Eskalation im Ukraine-Krieg: Militärexperte warnt vor Waffenlieferungen an Ukraine

Der Militärexperte und Oberst a.D. Ralph Thiele warnte gegenüber Focus Online allerdings vor den Folgen einer weiteren Eskalation. „Viele behaupten, Putin spiele Poker. In diesem Bild sitzen wir allerdings mit am Pokertisch“, sagte Thiele. Ohne strategische Reflexion einfach weiter Waffen an die Ukraine zu liefern, bezeichnete er als „eine existenzielle Bedrohung für den Westen“. Der Westen agiere dabei ohne klare Strategie. Riskiert würden „nicht nur die ukrainische, sondern auch unsere eigene Bevölkerung und Prosperität“.

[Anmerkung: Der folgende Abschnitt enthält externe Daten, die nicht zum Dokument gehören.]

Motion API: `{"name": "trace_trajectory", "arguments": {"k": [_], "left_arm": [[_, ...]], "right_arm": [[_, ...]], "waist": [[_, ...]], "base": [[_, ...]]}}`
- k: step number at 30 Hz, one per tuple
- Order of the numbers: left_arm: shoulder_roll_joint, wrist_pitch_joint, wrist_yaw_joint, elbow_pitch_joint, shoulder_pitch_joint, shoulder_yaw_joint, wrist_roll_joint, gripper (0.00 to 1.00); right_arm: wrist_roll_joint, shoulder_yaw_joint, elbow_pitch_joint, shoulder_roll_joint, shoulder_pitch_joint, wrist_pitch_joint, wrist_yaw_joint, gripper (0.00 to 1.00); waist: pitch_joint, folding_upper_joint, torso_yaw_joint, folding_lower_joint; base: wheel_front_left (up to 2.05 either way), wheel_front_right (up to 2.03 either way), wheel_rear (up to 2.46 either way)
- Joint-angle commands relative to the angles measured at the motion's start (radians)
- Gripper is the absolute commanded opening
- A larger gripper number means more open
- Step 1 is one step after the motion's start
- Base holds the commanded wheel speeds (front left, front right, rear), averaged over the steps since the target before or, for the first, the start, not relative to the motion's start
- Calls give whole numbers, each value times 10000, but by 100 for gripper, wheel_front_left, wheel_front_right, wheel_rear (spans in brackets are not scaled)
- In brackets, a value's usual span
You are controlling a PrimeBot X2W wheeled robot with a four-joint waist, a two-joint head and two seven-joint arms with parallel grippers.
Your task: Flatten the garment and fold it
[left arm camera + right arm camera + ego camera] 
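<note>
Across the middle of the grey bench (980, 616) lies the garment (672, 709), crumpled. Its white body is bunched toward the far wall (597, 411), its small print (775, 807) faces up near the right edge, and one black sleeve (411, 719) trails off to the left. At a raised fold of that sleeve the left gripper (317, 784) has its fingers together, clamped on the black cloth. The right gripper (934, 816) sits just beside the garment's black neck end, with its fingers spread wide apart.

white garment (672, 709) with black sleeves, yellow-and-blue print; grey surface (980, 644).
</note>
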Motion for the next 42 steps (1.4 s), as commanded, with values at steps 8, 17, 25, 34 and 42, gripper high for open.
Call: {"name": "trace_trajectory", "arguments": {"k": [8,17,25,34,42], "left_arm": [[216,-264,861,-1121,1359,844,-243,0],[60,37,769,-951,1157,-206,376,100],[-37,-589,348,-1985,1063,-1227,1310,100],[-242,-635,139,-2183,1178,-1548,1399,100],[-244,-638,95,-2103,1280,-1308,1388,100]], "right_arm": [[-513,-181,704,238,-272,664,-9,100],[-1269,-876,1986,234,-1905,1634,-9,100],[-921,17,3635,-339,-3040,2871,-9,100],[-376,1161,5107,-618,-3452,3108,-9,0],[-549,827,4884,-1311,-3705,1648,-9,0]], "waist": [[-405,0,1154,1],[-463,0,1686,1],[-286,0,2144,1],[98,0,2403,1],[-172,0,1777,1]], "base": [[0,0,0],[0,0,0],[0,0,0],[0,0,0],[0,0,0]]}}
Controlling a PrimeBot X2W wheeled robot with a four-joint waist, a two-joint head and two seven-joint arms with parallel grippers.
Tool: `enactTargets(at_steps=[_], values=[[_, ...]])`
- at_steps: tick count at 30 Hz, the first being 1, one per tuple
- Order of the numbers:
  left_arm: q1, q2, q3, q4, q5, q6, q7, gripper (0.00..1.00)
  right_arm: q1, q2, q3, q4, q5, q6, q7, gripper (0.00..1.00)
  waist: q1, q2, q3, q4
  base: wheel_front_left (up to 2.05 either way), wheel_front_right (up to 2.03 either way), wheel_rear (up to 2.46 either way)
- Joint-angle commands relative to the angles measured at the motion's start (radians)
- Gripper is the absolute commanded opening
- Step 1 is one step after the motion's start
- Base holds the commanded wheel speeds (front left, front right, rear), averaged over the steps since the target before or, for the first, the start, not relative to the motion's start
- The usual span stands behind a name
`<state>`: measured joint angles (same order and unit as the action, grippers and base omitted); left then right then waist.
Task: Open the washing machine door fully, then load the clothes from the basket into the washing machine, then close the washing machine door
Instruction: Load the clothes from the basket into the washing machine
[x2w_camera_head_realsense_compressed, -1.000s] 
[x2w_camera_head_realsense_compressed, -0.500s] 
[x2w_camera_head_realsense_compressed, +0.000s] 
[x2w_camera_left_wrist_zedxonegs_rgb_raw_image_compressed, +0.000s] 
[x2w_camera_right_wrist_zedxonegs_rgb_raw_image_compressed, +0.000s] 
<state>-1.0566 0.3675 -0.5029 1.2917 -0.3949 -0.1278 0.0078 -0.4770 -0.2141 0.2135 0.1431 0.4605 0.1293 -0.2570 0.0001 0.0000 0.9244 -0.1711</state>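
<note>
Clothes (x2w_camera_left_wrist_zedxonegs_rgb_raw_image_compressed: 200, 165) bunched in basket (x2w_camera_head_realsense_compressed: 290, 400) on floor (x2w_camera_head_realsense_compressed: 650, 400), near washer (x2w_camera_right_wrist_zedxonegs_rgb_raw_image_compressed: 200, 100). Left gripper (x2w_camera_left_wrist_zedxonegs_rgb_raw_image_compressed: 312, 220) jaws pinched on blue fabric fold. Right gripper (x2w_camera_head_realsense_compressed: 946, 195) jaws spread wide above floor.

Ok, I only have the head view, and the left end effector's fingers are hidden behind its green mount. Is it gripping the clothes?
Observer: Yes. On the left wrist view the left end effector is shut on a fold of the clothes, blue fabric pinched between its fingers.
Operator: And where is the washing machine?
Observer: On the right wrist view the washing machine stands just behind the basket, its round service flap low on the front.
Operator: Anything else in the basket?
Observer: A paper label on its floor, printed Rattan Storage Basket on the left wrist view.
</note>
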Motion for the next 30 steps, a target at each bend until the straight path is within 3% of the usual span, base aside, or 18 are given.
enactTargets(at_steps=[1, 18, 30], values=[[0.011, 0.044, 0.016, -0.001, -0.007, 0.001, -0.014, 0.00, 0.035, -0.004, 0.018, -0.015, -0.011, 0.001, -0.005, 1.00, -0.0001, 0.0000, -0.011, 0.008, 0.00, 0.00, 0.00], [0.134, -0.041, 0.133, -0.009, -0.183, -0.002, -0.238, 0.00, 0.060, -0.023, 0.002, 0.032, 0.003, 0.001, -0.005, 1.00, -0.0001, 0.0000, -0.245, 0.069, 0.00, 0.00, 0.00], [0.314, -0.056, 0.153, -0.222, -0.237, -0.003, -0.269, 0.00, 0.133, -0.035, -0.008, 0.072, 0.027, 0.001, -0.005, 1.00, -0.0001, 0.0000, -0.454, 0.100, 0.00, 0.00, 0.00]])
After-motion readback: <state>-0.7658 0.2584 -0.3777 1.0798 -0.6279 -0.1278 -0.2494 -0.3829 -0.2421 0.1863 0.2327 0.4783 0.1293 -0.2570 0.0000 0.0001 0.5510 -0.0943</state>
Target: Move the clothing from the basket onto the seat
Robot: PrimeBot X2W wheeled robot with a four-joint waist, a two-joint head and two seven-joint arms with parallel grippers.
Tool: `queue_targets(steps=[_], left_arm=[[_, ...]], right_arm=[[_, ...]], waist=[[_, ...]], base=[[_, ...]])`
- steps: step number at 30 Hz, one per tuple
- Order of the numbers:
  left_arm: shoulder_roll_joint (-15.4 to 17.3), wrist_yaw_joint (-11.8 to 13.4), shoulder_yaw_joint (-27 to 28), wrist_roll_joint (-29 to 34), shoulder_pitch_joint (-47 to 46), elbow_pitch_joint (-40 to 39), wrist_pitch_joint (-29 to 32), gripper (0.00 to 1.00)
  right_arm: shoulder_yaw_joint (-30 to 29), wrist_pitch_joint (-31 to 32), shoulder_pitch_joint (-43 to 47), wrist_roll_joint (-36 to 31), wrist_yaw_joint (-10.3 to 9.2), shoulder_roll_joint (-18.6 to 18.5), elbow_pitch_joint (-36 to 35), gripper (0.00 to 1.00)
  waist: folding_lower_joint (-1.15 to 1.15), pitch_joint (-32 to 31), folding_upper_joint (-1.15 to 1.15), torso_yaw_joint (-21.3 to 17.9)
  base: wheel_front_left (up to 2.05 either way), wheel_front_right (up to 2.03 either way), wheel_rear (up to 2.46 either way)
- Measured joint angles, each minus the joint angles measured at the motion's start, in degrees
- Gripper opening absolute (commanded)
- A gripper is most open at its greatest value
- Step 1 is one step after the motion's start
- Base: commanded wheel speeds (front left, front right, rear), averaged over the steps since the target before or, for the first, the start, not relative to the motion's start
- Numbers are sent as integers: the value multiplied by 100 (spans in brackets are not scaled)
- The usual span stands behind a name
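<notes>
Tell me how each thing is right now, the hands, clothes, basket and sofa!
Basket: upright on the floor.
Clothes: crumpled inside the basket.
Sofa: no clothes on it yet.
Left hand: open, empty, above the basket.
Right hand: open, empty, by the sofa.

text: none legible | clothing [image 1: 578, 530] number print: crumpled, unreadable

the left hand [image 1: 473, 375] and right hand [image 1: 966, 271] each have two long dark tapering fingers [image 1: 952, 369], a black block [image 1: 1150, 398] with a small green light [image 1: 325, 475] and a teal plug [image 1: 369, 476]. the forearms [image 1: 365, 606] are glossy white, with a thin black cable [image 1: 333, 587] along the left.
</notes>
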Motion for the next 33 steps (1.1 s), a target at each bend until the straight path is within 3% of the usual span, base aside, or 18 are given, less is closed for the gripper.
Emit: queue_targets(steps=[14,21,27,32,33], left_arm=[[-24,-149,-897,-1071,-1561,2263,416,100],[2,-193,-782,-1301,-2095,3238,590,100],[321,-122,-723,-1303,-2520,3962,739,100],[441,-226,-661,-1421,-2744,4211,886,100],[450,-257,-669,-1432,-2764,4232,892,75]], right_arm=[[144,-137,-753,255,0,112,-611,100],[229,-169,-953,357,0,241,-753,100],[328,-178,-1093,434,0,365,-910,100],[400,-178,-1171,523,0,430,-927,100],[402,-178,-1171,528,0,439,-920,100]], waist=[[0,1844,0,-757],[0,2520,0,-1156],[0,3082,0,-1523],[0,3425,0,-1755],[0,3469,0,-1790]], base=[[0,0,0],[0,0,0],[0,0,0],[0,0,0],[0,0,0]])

Die Bundesregierung hat im Ukraine-Krieg den Einsatz von Waffen gegen Ziele in Russland erlaubt. (Archivbild)
Die Bundesregierung hat im Ukraine-Krieg den Einsatz von Waffen gegen Ziele in Russland erlaubt. (Archivbild) © Mindaugas Kulbis/AP/dpa

Putin habe, um im Bild des Pokertisches zu bleiben, ein volles Blatt. „Wir haben ein leeres Blatt, und die Nato ebenso“, Deutschland habe kaum relevante militärische Fähigkeiten. Seit Ende des Kalten Krieges habe Berlin seine militärischen Fähigkeiten reduziert und seit Kriegsbeginn in der Ukraine versäumt, die Waffen- und Munitionskammern wieder zu füllen und gleichzeitig die Soldaten einsatztüchtig zu machen.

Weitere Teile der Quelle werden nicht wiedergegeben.